The full listing should be written out verbatim, and its images should be dropped.

>>>>>

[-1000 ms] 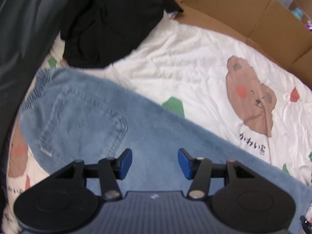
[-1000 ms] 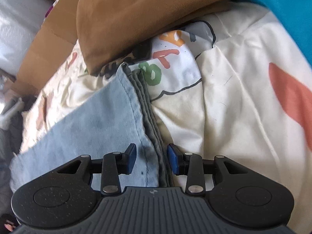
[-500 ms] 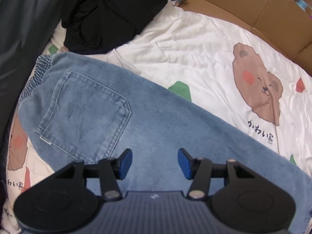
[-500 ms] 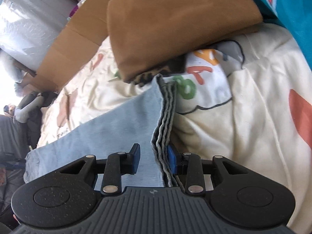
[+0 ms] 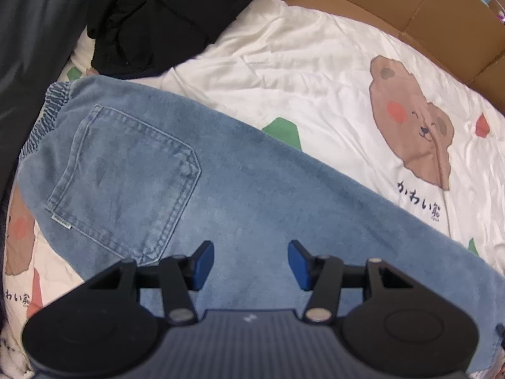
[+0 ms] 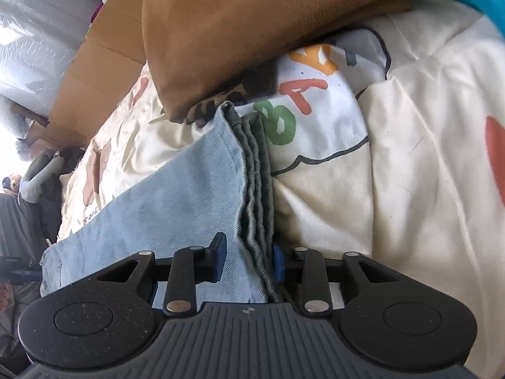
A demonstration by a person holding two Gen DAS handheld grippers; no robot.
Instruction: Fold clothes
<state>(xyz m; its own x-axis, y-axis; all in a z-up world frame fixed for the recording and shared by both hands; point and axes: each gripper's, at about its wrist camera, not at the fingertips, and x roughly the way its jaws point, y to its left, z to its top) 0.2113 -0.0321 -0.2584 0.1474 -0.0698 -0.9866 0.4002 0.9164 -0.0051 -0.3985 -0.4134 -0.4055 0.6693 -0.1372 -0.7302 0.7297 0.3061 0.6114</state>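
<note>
Two tongs are at work over the bed. Your left tongs [image 5: 251, 263] stand apart above the jeans [image 5: 221, 195], with nothing between the blue pads. Your right tongs [image 6: 247, 263] are clamped on the hem [image 6: 255, 221] of the jeans, where the stacked edges bunch between the pads. You see the jeans lying flat across the white bear-print sheet [image 5: 315, 72], back pocket [image 5: 126, 183] up, waistband near the black garment [image 5: 157, 12].
</note>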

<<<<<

## REPLY TO THE EXERCISE
[-1000 ms] 
[-1000 ms] 
[-500 ms] 
[-500 ms] 
[+0 ms] 
[+0 ms] 
A demonstration by a person holding two Gen DAS handheld grippers; no robot.
Instruction: Fold clothes
<state>(xyz m; its own x-axis, y-axis; all in a z-up world frame fixed for the recording and shared by both hands; point and axes: each gripper's, at about its wrist camera, not at the fingertips, and x roughly the way its jaws point, y to its left, z to its top) 0.2113 -0.0321 -0.2584 0.1474 -0.0698 -0.9866 0.4002 0.9164 -0.0051 -0.3985 -0.4134 -0.4055 0.6693 -0.1372 -0.7302 0.7297 0.3061 0.6114</state>
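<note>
Two tongs are at work over the bed. Your left tongs [image 5: 251, 263] stand apart above the jeans [image 5: 221, 195], with nothing between the blue pads. Your right tongs [image 6: 247, 263] are clamped on the hem [image 6: 255, 221] of the jeans, where the stacked edges bunch between the pads. You see the jeans lying flat across the white bear-print sheet [image 5: 315, 72], back pocket [image 5: 126, 183] up, waistband near the black garment [image 5: 157, 12].
</note>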

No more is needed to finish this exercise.